Your objective: Scan the data below and pick out the lines containing the word "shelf".
---------- Data shown ----------
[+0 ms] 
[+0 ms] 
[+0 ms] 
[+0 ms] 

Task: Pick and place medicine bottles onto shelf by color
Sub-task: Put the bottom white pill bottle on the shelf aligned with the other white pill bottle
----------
Expected answer:
Task: Pick and place medicine bottles onto shelf by color
Sub-task: Put the bottom white pill bottle on the shelf aligned with the other white pill bottle

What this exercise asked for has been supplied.